■ **INSTRUCTIONS FOR THE TASK**: Look through the records that follow. Copy every line containing the word "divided".

***** RECORDS FOR THIS EXERCISE

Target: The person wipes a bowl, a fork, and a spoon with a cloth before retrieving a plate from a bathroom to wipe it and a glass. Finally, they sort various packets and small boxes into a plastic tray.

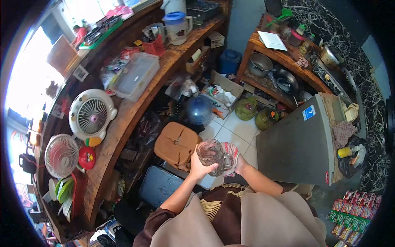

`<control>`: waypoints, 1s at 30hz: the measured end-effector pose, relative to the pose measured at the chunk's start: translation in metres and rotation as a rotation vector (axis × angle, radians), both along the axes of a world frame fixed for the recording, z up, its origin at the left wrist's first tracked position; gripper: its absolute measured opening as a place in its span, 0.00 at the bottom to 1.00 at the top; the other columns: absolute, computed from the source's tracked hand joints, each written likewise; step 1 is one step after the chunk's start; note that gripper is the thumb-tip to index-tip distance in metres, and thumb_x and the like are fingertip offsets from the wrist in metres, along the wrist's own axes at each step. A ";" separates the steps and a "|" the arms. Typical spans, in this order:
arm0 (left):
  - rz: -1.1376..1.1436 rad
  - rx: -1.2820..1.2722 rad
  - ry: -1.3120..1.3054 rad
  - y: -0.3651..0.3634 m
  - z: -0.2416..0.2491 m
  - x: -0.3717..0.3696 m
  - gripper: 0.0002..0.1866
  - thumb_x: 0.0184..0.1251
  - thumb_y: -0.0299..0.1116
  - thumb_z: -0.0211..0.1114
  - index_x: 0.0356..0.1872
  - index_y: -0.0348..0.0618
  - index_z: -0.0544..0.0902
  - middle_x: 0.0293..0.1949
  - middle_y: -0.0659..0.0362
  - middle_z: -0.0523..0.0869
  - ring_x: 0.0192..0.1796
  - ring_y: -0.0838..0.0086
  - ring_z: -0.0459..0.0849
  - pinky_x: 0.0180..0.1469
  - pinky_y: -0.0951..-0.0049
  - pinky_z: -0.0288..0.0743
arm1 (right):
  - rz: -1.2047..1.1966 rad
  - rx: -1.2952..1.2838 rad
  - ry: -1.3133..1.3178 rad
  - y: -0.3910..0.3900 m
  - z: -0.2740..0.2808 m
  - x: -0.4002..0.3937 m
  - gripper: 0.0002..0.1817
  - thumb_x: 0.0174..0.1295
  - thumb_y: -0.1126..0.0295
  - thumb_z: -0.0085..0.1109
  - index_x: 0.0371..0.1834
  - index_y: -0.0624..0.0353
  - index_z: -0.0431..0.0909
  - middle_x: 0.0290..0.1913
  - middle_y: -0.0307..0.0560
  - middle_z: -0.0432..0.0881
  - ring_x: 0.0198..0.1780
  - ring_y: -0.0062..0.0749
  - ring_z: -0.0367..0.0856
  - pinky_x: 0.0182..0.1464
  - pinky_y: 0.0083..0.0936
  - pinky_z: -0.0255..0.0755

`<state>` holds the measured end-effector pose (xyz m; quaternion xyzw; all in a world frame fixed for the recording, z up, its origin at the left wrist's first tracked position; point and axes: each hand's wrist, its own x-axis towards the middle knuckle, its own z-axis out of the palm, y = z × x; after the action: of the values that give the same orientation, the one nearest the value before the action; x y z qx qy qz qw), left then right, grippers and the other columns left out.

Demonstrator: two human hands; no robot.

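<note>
Just in front of my body, my left hand (198, 166) is wrapped round a clear glass (209, 152), its thumb lying across the lower side. The glass is tilted, with its open rim toward me. My right hand (240, 165) presses a red-and-white checked cloth (233, 151) against the other end of the glass. Most of the right fingers are hidden behind the cloth. Below the hands are a cracked brown stool top (176, 142) and a dark wet tray (158, 185).
A curved wooden counter (123, 119) on the left carries a fan (92, 113), a plastic box (138, 76) and a pitcher (177, 29). On the right stands a grey fridge (294, 144). Green coconuts (246, 108) and a blue water jug (199, 110) sit on the floor ahead.
</note>
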<state>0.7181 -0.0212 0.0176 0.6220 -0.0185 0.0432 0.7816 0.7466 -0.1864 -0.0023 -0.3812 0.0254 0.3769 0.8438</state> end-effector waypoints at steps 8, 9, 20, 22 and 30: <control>0.131 0.040 -0.287 -0.101 0.010 0.116 0.44 0.31 0.43 0.74 0.53 0.35 0.64 0.49 0.53 0.73 0.52 0.68 0.72 0.54 0.68 0.65 | -0.002 0.097 -0.180 -0.092 -0.016 0.112 0.28 0.62 0.52 0.42 0.61 0.57 0.60 0.54 0.43 0.72 0.51 0.28 0.73 0.53 0.30 0.69; 0.189 -0.046 -0.283 -0.117 0.012 0.131 0.45 0.31 0.44 0.75 0.53 0.34 0.64 0.50 0.53 0.72 0.53 0.68 0.71 0.54 0.68 0.66 | -0.002 0.156 -0.132 -0.098 -0.024 0.129 0.28 0.62 0.52 0.42 0.60 0.57 0.61 0.54 0.42 0.72 0.51 0.28 0.73 0.53 0.30 0.68; 0.331 0.256 -0.201 -0.132 0.026 0.269 0.44 0.27 0.34 0.77 0.53 0.35 0.65 0.46 0.54 0.75 0.49 0.70 0.74 0.53 0.69 0.68 | -0.199 0.171 -0.033 -0.130 0.010 0.260 0.24 0.64 0.53 0.38 0.58 0.55 0.64 0.54 0.43 0.71 0.52 0.32 0.72 0.53 0.33 0.67; 0.360 0.366 -0.150 -0.118 0.027 0.296 0.42 0.27 0.34 0.77 0.51 0.35 0.67 0.45 0.54 0.76 0.48 0.70 0.75 0.52 0.69 0.69 | -0.233 0.124 0.102 -0.118 0.021 0.286 0.21 0.66 0.58 0.37 0.59 0.54 0.63 0.57 0.41 0.68 0.55 0.30 0.69 0.58 0.28 0.61; 0.598 0.469 -0.137 -0.025 0.002 0.551 0.41 0.28 0.38 0.78 0.50 0.37 0.70 0.46 0.53 0.77 0.49 0.68 0.76 0.52 0.71 0.68 | -0.338 -0.031 -0.076 -0.099 0.035 0.391 0.23 0.66 0.62 0.34 0.60 0.62 0.61 0.60 0.44 0.66 0.59 0.32 0.66 0.61 0.31 0.58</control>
<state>1.2689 -0.0462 0.0196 0.7576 0.1021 0.3055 0.5677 1.1379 -0.2857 0.0330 -0.3985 0.0631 0.2146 0.8895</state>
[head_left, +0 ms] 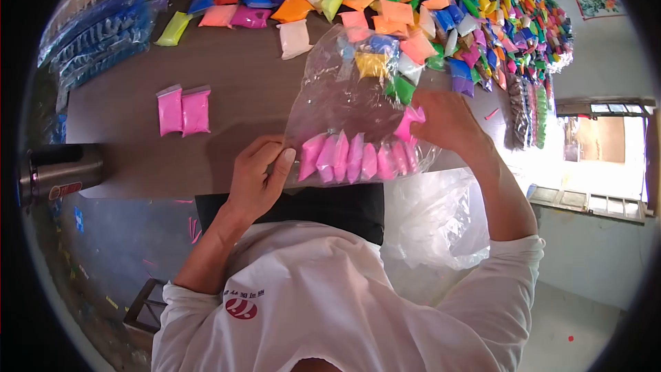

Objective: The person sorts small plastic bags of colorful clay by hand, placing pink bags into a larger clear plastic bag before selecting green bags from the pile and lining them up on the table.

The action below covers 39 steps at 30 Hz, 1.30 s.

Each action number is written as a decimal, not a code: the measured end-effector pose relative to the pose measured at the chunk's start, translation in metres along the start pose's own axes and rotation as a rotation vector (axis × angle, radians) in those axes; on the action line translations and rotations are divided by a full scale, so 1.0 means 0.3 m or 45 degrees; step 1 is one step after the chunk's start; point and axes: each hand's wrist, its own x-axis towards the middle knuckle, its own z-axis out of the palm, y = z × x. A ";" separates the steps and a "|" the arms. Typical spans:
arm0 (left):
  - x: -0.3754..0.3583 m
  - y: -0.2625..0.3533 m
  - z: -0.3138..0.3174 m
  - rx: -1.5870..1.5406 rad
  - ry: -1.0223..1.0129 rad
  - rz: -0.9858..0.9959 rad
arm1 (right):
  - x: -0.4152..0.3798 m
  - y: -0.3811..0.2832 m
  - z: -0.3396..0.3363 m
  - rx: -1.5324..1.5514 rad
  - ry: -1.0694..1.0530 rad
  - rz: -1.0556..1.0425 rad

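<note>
A large clear plastic bag (310, 107) lies at the table's front edge, with a row of pink packets (354, 157) standing side by side along its bottom. My left hand (260, 169) pinches the bag's left edge between thumb and fingers. At the right side of the bag, my right hand (441, 120) grips another pink packet (407, 122) just above the row. Two more pink packets (182, 111) lie next to each other on the table to the left.
A big heap of colourful packets (385, 0) covers the back and right of the brown table (241, 76). Stacked clear bags (103, 41) lie at the far left, above a metal cup (65, 169). Crumpled clear plastic (437, 220) hangs below the table's front edge.
</note>
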 end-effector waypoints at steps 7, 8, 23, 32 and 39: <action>0.056 0.037 -0.076 0.063 0.129 -0.032 | 0.103 -0.088 -0.140 0.111 0.112 -0.112; 0.069 0.044 -0.086 0.037 0.181 -0.048 | 0.108 -0.088 -0.151 0.166 0.044 -0.133; 0.039 -0.030 -0.066 0.045 0.213 -0.152 | 0.077 -0.072 -0.132 0.298 -0.195 0.030; 0.042 -0.015 -0.063 0.025 0.210 -0.180 | 0.062 -0.100 -0.130 0.186 -0.406 -0.007; 0.044 -0.013 -0.058 0.036 0.182 -0.162 | 0.029 -0.068 -0.058 -0.103 -0.150 -0.104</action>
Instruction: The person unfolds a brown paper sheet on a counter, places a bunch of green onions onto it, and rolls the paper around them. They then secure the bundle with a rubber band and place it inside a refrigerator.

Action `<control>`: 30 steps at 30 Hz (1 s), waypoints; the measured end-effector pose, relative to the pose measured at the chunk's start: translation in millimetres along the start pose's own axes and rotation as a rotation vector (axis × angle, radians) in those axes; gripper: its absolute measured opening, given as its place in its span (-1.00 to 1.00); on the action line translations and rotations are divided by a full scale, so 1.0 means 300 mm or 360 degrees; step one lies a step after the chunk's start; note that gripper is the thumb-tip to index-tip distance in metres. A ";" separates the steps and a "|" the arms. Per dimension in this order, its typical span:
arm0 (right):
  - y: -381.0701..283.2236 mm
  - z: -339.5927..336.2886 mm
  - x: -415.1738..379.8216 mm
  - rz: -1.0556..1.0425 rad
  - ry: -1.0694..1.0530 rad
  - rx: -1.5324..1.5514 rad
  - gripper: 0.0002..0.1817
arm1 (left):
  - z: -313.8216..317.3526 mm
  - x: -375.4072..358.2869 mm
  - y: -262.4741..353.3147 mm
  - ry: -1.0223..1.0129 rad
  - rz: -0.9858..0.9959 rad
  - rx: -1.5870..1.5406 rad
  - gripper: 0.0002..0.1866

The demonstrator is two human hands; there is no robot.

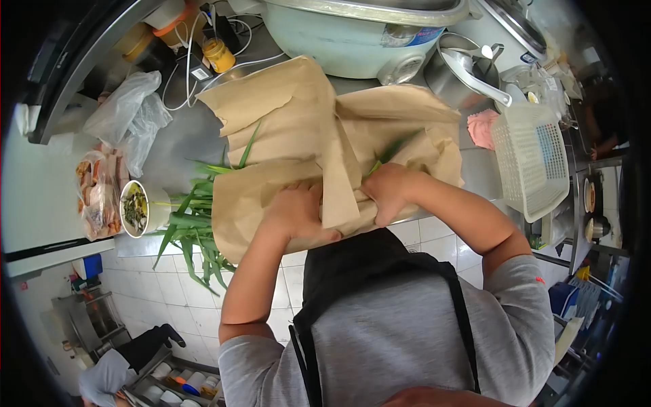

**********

■ **RESPONSE TO THE TASK**:
Each action number is written as a decimal, not a code: the measured end-effector pose relative to the pose measured at the chunk's start, translation in metres along the start pose's own axes and rotation as a rotation vector (axis × angle, radians) in those axes; on the action line translations and rotations are divided by a full scale, so 1.0 means 0.3 m or 45 degrees; step 1 is one step after the chunk's start; point and axes: each hand's wrist, its own x-axis towards the middle knuckle, its own z-axis out of the palm, y = z × x. A ";" separates the steps and a "|" the arms. Typical spans:
Action `<control>`: 30 steps at 30 Hz (1 s), waypoints; the measured end-effector pose, relative to the pose measured at the chunk's start: translation in millimetres along the start pose's own axes and rotation as a rotation vector (axis × angle, radians) in those axes; gripper: its absolute measured opening, given as its place in its span (-1.00 to 1.00); on the action line translations and rotations are divided by a full scale, so 1.0 means 300 mm or 360 degrees; step one lies a step after the chunk's start; note that gripper is the thumb-tip to index-tip distance in metres. A ";" separates the steps and a "|" the arms. Per dimension in this order, its typical span:

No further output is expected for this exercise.